* [Activity] Look for the line that has "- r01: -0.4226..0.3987" in the material below; please repeat it and every line after it, exactly, up to and including the line that has "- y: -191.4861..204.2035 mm", and nothing else.

* [Material for this task]
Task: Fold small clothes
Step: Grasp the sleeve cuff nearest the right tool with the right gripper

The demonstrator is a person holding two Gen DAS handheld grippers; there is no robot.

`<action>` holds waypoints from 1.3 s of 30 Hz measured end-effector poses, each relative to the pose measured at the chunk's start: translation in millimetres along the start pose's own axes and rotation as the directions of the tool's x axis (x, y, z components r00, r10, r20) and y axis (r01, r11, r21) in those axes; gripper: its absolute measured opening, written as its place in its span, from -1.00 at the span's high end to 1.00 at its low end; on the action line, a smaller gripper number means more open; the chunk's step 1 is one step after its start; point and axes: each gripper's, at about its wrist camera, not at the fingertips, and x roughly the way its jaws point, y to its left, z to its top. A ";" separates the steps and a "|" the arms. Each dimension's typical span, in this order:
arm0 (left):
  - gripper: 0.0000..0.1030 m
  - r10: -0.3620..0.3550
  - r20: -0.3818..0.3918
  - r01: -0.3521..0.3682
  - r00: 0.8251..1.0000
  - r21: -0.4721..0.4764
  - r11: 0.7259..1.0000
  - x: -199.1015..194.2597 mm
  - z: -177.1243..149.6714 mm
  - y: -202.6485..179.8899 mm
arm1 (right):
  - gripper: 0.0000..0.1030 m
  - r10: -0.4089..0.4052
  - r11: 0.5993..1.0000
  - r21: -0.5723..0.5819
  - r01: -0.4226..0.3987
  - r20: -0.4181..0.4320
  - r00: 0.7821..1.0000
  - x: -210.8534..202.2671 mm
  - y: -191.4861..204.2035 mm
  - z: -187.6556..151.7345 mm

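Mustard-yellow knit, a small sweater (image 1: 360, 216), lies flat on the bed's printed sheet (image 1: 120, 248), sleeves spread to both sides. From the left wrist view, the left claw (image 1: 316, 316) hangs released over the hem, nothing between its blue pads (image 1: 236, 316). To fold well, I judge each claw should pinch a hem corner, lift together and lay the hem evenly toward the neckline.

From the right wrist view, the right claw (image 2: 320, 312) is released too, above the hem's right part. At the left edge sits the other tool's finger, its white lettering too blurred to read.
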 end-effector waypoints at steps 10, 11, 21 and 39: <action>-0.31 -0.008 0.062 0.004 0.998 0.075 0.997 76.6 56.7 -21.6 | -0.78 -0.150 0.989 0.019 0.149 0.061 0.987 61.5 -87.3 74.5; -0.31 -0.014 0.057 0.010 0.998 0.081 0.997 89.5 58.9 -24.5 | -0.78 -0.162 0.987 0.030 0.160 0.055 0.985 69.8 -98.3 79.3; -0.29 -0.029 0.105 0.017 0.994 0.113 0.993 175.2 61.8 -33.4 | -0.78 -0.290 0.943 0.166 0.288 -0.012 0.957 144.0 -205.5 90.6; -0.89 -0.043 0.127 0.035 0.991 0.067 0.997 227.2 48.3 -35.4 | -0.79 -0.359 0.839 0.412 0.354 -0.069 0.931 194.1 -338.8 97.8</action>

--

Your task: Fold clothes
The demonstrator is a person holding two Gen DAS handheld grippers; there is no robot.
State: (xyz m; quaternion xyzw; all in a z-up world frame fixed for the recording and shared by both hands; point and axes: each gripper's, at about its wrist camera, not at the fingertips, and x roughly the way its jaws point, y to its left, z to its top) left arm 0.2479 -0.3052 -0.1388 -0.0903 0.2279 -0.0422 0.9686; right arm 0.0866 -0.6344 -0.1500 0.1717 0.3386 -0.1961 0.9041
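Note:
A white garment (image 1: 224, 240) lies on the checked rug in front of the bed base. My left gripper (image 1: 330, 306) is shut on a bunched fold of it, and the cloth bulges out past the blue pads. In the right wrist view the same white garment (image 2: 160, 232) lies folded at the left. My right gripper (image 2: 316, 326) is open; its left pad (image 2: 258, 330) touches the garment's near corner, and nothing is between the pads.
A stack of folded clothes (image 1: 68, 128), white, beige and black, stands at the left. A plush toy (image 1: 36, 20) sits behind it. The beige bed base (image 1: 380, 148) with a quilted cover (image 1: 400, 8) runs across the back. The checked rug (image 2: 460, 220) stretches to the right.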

* [The completed task]
  - r01: -0.4226..0.3987
  - r20: -0.4181..0.4320
  - r00: 0.7821..1.0000
  - x: -210.8534..202.2671 mm
  - y: -191.4861..204.2035 mm

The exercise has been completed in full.